Sean: Okay, I have literally 100 questions for you about this movie, but let’s start with that shooting sequence. Remember that the whole thing -where the cops come to the Firefly house and are killed – is set to Slim Whitman’s “I Remember You.” Remember also that Dept. Naish and Denise’s father discover an anteroom in the back of the house filled with the remains of young women, including a struggling, crucified Mary (she’s got “Boo” written on her stomach in blood). And then Mama Firefly shoots Lt. Wydell (aka Ottis from Henry: Portrait of a Serial Killer) in the head and Otis guns down Denise’s dad… I’m curious what your thoughts are about Zombie’s approach to Southern culture in general. I’m thinking, of course, of the use of the Slim Whitman song, but also the character of Goober (the cashier at Red Hot Pussy Liquors) and the Southern accents and redneck stylings of the Firefly clan in general.

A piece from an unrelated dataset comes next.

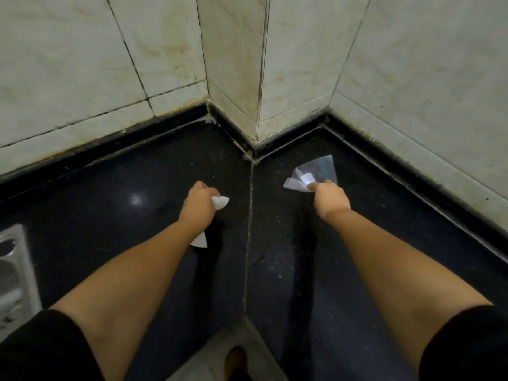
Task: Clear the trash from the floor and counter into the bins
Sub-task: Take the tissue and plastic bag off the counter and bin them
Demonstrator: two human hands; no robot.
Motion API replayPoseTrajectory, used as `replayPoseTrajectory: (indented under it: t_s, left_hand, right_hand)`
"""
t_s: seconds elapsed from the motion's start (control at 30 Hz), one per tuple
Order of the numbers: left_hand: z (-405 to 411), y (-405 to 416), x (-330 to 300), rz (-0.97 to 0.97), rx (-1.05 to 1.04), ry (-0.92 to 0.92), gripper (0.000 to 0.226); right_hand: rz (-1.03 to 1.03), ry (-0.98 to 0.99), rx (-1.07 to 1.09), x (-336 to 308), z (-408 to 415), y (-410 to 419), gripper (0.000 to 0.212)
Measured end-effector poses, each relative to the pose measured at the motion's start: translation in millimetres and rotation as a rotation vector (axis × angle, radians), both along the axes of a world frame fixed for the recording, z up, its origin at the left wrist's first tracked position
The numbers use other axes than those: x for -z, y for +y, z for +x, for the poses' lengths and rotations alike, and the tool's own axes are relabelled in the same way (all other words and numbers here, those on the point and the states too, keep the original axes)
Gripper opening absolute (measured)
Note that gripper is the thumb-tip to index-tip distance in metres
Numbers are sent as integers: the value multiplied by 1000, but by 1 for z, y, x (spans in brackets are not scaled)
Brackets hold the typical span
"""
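Note:
Both arms reach over a black stone counter (110,215) in a tiled corner. My left hand (198,200) is closed around a scrap of white paper (220,202); one end sticks out past the fingers and another corner shows below the wrist. My right hand (331,198) grips a white paper scrap (297,183) together with a clear plastic wrapper (321,169) that fans out toward the wall. Both hands hover just over the counter surface.
Pale marble wall tiles (165,50) enclose the counter on the far sides, with a jutting corner column (258,78). A steel sink edge (13,270) shows at the far left. Below the counter's front notch lies light floor (214,353) and my foot (235,361).

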State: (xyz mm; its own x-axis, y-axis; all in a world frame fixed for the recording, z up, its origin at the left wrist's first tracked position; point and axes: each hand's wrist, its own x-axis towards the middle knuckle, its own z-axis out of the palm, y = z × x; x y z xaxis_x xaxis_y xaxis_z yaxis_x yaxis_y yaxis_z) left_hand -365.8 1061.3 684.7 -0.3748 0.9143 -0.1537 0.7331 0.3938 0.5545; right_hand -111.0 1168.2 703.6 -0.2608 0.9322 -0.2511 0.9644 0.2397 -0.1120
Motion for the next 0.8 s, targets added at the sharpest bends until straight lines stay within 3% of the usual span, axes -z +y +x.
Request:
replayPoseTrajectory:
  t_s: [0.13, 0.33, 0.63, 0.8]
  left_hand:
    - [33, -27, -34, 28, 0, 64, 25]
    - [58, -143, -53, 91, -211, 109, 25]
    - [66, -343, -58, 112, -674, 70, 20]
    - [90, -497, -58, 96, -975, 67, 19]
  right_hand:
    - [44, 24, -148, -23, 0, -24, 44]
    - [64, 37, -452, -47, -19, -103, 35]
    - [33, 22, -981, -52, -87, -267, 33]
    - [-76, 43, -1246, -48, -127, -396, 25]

I would like to note, before turning this over to you, that Rob Zombie was born and grew up in Massachusetts, and after graduating high school he went to Parsons School of Design (of Project Runway fame). So, he’s no Southerner.

Kristine: Like, do you mean that Southerners should be offended? I thought the depictions were stereotypical and lazy, sure, but they were also great fun. Zombie having attended a fancy design school doesn’t strip him of his right to enjoy trash culture. And I think the Firefly family is meant to be a bunch of trashy rednecks more than iconic “Southerners,” if that makes sense. There are rednecks (or “white trash”) all over the country. They are not exclusive to the South. I don’t think setting the movie in the South has any more significance than the fact that it’s an iconic, creepy setting where this kind of thing still seems possible. It has to be set in some version of backwoods small-town rural America, and the South, in our collective imagination, is imbued with a Gothicism and mood that other areas of the country lack. Small-town Iowa or small-town Idaho are picturesque in their own way, but they’re not these fetid, swampy places teeming with all of the historical demons and ghosts that the South brings along with it. And I say all this as someone who has driven through the Deep South but has never spent much time there. Dude, driving through the South is scary.

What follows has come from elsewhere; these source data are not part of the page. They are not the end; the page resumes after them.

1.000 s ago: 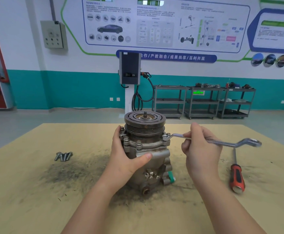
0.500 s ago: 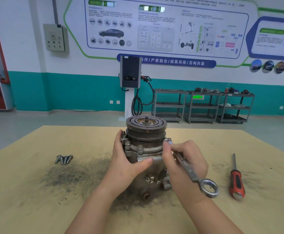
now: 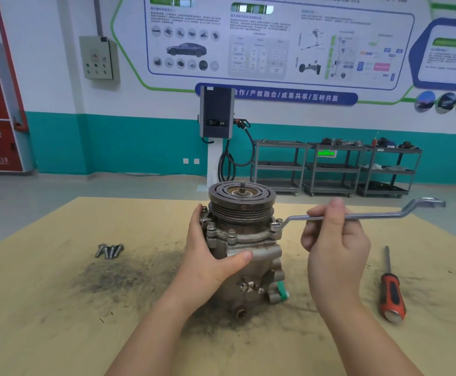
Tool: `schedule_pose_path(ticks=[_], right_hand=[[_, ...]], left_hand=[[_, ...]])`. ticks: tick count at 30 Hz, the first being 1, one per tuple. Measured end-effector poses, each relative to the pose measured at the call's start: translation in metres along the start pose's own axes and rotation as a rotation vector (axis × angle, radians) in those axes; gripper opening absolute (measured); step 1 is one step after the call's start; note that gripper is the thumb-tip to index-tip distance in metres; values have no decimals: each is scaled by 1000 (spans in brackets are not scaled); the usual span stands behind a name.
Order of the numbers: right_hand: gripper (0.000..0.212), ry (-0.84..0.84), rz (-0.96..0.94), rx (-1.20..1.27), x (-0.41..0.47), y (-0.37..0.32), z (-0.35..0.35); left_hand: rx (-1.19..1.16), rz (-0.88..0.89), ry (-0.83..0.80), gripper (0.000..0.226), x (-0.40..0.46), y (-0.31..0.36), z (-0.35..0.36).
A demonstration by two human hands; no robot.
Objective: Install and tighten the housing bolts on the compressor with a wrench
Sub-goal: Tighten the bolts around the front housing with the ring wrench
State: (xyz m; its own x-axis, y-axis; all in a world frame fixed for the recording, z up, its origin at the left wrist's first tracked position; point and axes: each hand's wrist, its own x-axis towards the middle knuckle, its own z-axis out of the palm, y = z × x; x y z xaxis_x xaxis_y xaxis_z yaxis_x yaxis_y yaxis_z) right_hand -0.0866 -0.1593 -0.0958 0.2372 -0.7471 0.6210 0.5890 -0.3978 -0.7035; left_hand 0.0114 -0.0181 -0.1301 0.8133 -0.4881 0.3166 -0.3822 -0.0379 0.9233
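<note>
Fingers of the right hand (image 3: 335, 240) curl round the wrench (image 3: 357, 216), whose ring end sits on a bolt (image 3: 275, 227) at the right of the compressor (image 3: 244, 248) on the table (image 3: 58, 308). Its shaft runs rightward from the bolt. Left hand (image 3: 210, 251) grips the housing. Half a second ago the shaft pointed toward the person; it has swung back out right. Spare bolts (image 3: 109, 251) lie well left.

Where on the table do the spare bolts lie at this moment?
In the head view the loose bolts lie in a small cluster on the table, to the left of the compressor and beyond the left hand.
</note>
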Motion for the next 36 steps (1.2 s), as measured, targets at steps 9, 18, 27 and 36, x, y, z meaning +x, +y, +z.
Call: schedule_pose_path(ticks=[9, 18, 27, 36], right_hand=[[36, -138, 581, 377, 34, 10, -9], [40, -210, 508, 366, 33, 14, -6], [29, -111, -292, -13, -19, 19, 4], [29, -201, -314, -44, -21, 4, 8]], left_hand=[[16, 17, 13, 115, 2, -1, 1], [5, 24, 8, 113, 2, -4, 1], [2, 17, 3, 120, 0, 1, 1], [-17, 23, -2, 119, -1, 0, 0]])
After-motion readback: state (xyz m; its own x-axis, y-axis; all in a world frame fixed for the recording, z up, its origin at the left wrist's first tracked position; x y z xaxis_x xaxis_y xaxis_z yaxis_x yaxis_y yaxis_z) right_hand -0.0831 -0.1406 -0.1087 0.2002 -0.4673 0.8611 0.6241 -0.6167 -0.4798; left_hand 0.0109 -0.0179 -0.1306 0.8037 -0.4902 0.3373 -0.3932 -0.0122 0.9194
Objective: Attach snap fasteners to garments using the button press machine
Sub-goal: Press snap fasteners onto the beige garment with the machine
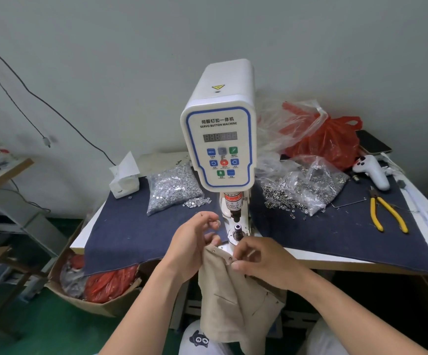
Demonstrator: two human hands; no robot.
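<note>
Beige garment point(236, 298), pinched by both hands, hangs cropped.

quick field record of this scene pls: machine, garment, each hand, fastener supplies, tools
machine: white servo button machine, lower die bare
garment: beige garment hanging off the table edge in front of the die, snaps already on its top edge
left hand: pinches a small silver snap part and grips the garment edge
right hand: pinches the garment edge
supplies: two clear bags of fasteners flanking the machine
tools: yellow pliers on the right
</note>
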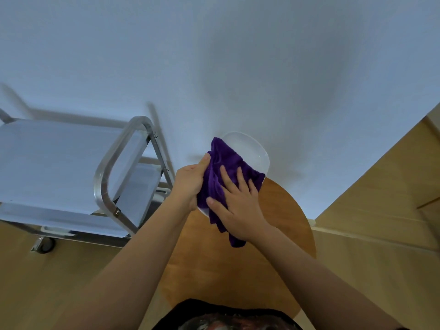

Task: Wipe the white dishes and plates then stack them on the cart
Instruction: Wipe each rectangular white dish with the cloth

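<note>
Above the round table (285,225), white plate (250,151) gripped at nine o'clock by left hand (190,182); right hand (238,201) flat-fingered, pressing purple cloth (223,163). Risk: slip under uneven pressure.

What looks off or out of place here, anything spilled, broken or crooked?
Nothing stands out. The left hand holds the white plate, the right hand presses the purple cloth on it. No chips or spills show.

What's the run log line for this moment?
step: wiping | left hand: holds white plate | right hand: presses purple cloth | cart: bare
</note>
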A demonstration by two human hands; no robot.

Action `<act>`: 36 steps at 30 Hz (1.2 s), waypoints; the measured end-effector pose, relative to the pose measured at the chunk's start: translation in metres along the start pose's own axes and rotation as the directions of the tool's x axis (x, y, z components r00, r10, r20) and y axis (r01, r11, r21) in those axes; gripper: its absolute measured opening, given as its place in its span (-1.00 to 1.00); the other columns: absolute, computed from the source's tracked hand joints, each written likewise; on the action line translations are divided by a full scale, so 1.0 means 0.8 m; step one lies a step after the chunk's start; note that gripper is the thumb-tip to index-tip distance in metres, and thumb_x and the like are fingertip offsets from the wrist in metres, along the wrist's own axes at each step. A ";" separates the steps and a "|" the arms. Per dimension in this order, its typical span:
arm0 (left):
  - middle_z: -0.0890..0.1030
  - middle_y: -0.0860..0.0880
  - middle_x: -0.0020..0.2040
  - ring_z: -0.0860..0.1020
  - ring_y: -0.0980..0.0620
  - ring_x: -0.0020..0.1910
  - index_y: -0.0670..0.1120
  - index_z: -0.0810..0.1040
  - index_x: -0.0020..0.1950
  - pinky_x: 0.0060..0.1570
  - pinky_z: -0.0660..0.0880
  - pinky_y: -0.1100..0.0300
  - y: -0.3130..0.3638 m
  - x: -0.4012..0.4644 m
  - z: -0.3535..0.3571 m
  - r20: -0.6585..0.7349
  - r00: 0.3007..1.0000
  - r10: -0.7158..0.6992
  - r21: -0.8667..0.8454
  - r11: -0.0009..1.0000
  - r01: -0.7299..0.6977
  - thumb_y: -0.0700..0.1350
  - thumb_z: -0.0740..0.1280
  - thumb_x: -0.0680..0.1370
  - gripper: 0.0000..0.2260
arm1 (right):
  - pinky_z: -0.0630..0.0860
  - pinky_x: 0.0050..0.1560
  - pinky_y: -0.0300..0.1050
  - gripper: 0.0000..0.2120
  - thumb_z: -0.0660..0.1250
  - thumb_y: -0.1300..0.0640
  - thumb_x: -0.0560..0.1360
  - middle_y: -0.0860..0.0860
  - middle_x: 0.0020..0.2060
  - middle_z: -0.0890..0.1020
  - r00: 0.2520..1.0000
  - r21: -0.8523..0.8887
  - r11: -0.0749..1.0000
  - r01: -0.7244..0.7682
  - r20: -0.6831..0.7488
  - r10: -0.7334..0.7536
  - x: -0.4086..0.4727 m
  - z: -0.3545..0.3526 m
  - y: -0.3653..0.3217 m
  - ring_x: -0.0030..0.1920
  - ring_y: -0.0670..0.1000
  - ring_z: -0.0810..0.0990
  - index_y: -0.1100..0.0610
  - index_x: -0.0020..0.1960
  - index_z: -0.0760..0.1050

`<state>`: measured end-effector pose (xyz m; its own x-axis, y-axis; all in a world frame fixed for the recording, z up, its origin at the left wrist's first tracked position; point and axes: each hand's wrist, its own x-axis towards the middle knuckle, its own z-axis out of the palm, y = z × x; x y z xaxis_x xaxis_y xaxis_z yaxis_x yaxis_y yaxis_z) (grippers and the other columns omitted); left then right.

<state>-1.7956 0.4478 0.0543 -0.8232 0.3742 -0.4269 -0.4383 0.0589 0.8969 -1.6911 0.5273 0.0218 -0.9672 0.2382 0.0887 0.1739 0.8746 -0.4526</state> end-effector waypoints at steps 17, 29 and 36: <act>0.66 -0.12 -0.12 0.63 -0.06 -0.15 -0.17 0.61 -0.08 -0.18 0.57 0.14 0.026 0.007 -0.037 0.098 0.995 -0.013 0.450 0.892 -0.032 0.21 0.28 0.51 -0.58 | 0.39 0.21 0.29 -0.53 0.59 0.14 0.18 0.13 0.08 0.65 0.887 -0.385 0.836 0.391 -0.086 -0.455 -0.010 -0.053 0.114 0.15 0.22 0.59 0.20 0.06 0.61; 0.59 -0.07 -0.33 0.57 -0.01 -0.35 -0.16 0.50 -0.28 -0.46 0.49 0.24 0.007 0.008 -0.005 -0.012 1.000 0.022 0.183 0.983 -0.019 0.13 0.28 0.55 -0.62 | -0.26 0.43 0.25 -0.09 0.42 0.02 0.40 0.05 0.52 0.12 0.972 -0.212 0.949 0.236 0.036 -0.234 -0.034 -0.010 0.049 0.50 0.11 -0.15 -0.06 0.51 -0.13; 0.43 0.00 -0.49 0.41 0.07 -0.47 -0.11 0.37 -0.34 -0.41 0.43 0.22 0.012 0.007 0.003 -0.009 0.998 -0.054 0.124 0.991 0.055 0.16 0.24 0.56 -0.59 | 0.44 0.20 0.18 -0.28 0.58 0.00 0.19 0.05 0.21 0.58 0.908 -0.275 0.922 0.272 -0.244 -0.341 -0.037 0.012 -0.006 0.24 0.13 0.53 0.09 0.31 0.47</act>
<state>-1.8033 0.4529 0.0606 -0.8018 0.3617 -0.4758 -0.4346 0.1937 0.8796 -1.6649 0.5119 0.0129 -0.8923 0.0212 0.4509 -0.0517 0.9875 -0.1488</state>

Sean: Well, okay. I went to the University of Florida in Gainesville for graduate school, which is the upper midsection of Florida, meaning it’s the “Southern” part, not the beaches-and-resorts part. Many of my peers in the degree program were coming from very hoity-toity East Coast backgrounds and approached our two years in Gainesville as some sort of vacation in Southern sleaze. They fetishized and ate up the “local color,” including but not limited to poverty, racial divisiveness and (as you said above) the “specter” of the South’s peculiar history and flavor. It always made me feel weird and kind of grossed out, a bunch of grad students piling into a local dive bar or some remote swamp tavern and like, loving every second of it. Every dissolute setting, every economically or culturally depressed place… It was a weird kind of cultural appropriation/tourism and I was guilty of it too, to a certain extent. But it seemed like many of my peers felt no qualms or awareness of it, and got off on it in a way that was grotesque. Am I being ridic?

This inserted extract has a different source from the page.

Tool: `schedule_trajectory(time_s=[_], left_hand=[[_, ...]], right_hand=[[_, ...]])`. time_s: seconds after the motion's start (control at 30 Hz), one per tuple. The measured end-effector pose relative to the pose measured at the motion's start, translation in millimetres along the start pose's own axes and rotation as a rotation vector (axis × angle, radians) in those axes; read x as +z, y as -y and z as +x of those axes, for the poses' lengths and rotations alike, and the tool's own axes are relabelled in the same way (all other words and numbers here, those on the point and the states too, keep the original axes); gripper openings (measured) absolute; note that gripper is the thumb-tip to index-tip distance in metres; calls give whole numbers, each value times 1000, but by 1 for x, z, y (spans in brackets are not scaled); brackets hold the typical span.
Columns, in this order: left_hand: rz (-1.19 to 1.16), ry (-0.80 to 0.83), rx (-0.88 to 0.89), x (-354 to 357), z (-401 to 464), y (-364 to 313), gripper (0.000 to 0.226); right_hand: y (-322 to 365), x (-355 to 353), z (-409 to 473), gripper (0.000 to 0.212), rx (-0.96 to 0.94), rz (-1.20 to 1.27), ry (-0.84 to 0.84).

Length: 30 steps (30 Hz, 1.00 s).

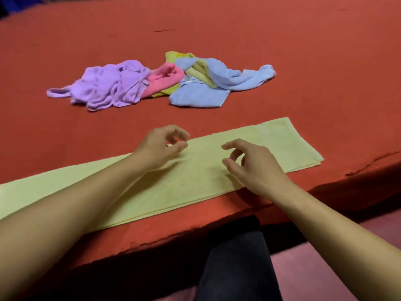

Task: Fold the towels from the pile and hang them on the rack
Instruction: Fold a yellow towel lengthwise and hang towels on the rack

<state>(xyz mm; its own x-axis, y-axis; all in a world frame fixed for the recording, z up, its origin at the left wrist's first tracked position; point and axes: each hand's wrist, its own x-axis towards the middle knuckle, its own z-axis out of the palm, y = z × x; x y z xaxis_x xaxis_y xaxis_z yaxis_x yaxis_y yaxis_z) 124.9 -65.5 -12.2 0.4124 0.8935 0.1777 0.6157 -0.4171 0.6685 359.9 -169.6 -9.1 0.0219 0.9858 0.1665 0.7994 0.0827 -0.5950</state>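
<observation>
A pale yellow towel (201, 170) lies flat as a long folded strip along the near edge of the red table (303, 51). My left hand (161, 146) hovers over the towel's middle with loosely curled fingers and holds nothing. My right hand (253, 164) hovers just to its right over the same towel, fingers also loosely curled and empty. Farther back lies the pile: a purple towel (108, 85), a pink towel (165, 80), a bright yellow towel (199, 71) and light blue towels (201, 94), all crumpled together. No rack is in view.
The table's frayed near edge (173, 237) runs diagonally below the towel. My dark trouser leg (236, 263) shows beneath it over a pinkish floor (314, 272). Red table surface stretches behind and beside the pile.
</observation>
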Motion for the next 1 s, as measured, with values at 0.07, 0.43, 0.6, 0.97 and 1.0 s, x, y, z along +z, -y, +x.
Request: schedule_trajectory(time_s=[0.07,0.43,0.6,0.97,1.0], left_hand=[[23,-73,-64,-39,-38,33,25],[157,-410,-456,-191,-183,172,14],[197,-267,-564,-219,-205,205,20],[168,-164,-514,-229,-191,217,19],[163,-158,-515,-227,-192,217,20]], right_hand=[[35,26,7,28,-69,1,55],[204,166,29,28,-411,-6,301],[243,206,52,28,-470,-50,318],[252,242,102,39,-409,-314,301],[251,241,104,38,-388,-324,312]])
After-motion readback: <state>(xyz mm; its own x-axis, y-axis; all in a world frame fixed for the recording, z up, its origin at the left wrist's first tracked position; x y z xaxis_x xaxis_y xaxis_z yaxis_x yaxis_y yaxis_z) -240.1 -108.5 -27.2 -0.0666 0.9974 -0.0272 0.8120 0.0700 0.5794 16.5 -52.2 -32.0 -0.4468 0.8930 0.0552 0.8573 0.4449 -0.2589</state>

Kristine: No, I get what you are saying.
Sean: Like when Baby Firefly says, “We like to get fucked up, and do fucked up shit!” It strikes me as misguided when that kind of sentiment is appropriated and becomes some weird mantra of East Coasties who are play-acting Southern dissolution. There’s a big difference between cynical middle class ennui and genuine economic and cultural poverty (which leads to no choices, which could result in Baby’s particular brand of hedonistic nihilism).

Kristine: It just didn’t bother me in this movie because I approached the whole thing as an exercise in high camp. You know that movie Beasts of the Southern Wild? I haven’t seen it, but I know some of the criticism surrounding that movie is about how it treats the South as a backwards, whimsical place and turns poverty into a magical milieu. I think I would be more offended by something like that, since it is a “prestige” movie, then dirty, grungy Rob Zombie making a movie about rednecks in the sticks terrorizing tourists. Does that make sense?
Sean: Right, absolutely. Beasts of the Southern Wild sounds wicked problematic (and also has a racial dimension to it, where a white, affluent filmmaker appropriates this black milieu and turns African-American poverty into noble savagery). I guess the character of Goober in House of 1000 Corpses is a kind of redneck pickaninny, in my mind. I mean, that’s not exactly right, but it feels like white trash minstrelry. It kind of makes me roll my eyes that Rob Zombie feels so comfortable enacting Southern-ness without any cultural permission, especially when he feel entitled to turn Southern-ness into a garish, idiotic cartoon.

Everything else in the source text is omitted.